» What is expected
Scan the data below and give the number of lines that include the word "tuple", with no other words.
(Information begins)
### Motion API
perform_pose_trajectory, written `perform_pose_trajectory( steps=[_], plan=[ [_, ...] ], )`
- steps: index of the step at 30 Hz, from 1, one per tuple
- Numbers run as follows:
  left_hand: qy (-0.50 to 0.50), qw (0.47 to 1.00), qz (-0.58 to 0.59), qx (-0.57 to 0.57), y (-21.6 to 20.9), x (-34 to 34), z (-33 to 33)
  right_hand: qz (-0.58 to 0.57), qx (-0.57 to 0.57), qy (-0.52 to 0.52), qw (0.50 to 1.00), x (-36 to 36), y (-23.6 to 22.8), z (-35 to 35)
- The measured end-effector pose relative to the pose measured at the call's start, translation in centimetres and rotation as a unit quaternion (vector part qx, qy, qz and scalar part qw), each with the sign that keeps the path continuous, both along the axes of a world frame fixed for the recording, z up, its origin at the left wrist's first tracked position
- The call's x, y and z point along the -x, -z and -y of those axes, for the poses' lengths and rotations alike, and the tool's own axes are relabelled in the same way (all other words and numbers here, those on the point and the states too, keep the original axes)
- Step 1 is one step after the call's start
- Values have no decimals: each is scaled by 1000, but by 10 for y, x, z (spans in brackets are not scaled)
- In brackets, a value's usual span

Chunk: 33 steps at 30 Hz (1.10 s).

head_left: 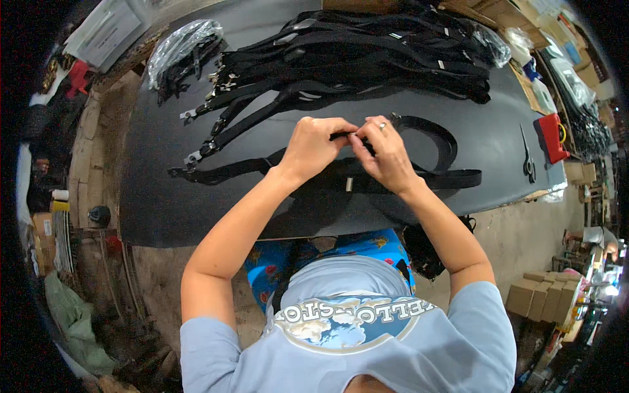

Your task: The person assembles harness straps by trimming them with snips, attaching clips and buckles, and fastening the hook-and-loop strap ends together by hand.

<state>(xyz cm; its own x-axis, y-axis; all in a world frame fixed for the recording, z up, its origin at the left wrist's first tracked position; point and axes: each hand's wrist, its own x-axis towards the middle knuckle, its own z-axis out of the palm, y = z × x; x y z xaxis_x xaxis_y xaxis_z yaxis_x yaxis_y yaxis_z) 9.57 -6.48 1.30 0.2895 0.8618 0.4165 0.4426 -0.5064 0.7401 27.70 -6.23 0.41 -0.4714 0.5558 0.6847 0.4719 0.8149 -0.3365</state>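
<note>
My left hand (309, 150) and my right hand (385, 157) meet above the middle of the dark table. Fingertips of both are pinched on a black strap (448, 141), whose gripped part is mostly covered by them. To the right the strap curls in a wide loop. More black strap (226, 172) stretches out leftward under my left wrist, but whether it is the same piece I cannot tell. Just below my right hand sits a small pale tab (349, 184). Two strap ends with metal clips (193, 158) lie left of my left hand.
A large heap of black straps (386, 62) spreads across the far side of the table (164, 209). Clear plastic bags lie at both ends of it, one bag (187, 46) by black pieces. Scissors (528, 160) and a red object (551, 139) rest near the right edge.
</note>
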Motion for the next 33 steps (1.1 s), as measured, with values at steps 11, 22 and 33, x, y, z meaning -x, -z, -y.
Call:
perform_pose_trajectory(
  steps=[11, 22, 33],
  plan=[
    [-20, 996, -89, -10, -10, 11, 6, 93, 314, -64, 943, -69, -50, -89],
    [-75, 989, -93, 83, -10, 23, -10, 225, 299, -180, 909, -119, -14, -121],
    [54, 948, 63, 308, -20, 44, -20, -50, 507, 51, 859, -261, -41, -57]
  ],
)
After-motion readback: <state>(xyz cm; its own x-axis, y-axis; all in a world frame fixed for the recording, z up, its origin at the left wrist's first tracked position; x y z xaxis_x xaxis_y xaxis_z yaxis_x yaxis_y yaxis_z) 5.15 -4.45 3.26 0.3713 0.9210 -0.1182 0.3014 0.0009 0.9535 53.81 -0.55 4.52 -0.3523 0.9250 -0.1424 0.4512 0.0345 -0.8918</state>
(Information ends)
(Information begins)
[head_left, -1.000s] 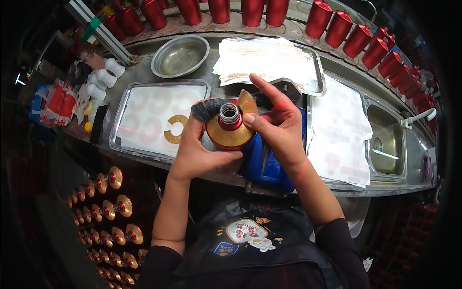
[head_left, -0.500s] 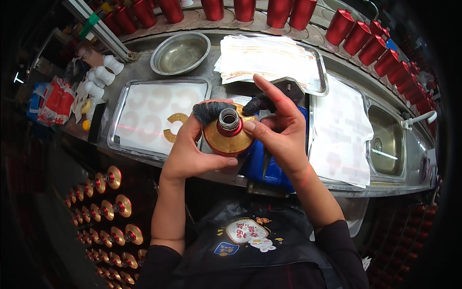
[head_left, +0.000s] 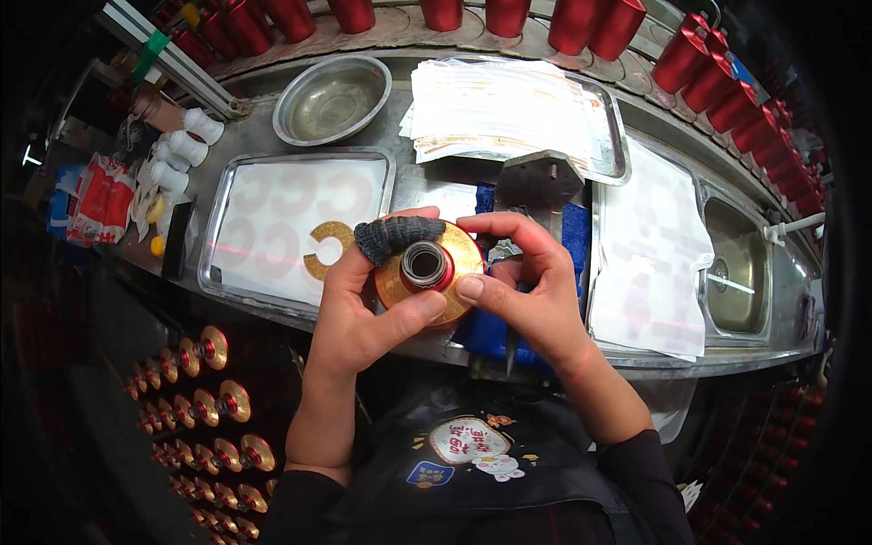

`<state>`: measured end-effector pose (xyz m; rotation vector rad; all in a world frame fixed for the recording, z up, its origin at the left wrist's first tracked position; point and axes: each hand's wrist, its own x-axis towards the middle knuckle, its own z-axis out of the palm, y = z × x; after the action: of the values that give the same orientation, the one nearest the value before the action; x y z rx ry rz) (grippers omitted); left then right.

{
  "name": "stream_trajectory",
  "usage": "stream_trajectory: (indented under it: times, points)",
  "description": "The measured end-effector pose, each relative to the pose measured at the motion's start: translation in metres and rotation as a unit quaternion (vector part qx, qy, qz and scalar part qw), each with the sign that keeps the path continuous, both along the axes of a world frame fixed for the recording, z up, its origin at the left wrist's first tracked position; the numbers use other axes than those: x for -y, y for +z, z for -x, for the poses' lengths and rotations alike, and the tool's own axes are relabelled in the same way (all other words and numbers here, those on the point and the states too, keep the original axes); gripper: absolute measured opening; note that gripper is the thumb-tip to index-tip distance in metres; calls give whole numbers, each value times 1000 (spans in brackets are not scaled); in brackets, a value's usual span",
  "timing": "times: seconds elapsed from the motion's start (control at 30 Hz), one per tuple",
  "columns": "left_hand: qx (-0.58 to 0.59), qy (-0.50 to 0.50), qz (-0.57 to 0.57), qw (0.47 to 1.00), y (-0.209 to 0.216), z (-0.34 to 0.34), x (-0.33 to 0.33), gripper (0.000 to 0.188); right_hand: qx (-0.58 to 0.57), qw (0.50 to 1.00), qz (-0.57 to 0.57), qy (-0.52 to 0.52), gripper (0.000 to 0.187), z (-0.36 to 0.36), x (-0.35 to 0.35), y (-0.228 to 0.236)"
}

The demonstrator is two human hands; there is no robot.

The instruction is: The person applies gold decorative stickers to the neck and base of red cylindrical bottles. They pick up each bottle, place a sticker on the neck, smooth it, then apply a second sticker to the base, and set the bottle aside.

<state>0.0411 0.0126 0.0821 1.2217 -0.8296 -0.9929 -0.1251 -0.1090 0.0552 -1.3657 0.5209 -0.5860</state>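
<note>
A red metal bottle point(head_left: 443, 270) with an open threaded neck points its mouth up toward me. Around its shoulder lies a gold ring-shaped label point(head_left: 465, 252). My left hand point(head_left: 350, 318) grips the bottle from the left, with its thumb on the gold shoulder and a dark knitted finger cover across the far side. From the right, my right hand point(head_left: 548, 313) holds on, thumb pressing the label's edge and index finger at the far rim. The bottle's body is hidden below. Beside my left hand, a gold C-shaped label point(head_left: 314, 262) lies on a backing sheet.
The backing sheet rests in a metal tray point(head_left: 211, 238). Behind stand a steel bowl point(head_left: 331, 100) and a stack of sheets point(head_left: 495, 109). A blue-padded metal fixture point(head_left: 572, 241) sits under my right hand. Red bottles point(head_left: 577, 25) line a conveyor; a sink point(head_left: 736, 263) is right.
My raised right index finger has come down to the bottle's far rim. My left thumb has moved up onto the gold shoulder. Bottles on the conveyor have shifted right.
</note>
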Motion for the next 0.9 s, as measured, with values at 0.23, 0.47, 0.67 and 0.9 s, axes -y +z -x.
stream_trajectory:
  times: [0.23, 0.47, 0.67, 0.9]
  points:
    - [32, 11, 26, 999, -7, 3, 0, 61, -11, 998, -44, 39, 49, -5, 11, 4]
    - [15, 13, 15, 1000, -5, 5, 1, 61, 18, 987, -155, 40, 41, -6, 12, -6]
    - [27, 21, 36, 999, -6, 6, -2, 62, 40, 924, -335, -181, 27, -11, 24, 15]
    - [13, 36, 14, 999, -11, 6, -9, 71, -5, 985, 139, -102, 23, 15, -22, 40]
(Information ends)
» Expected answer
2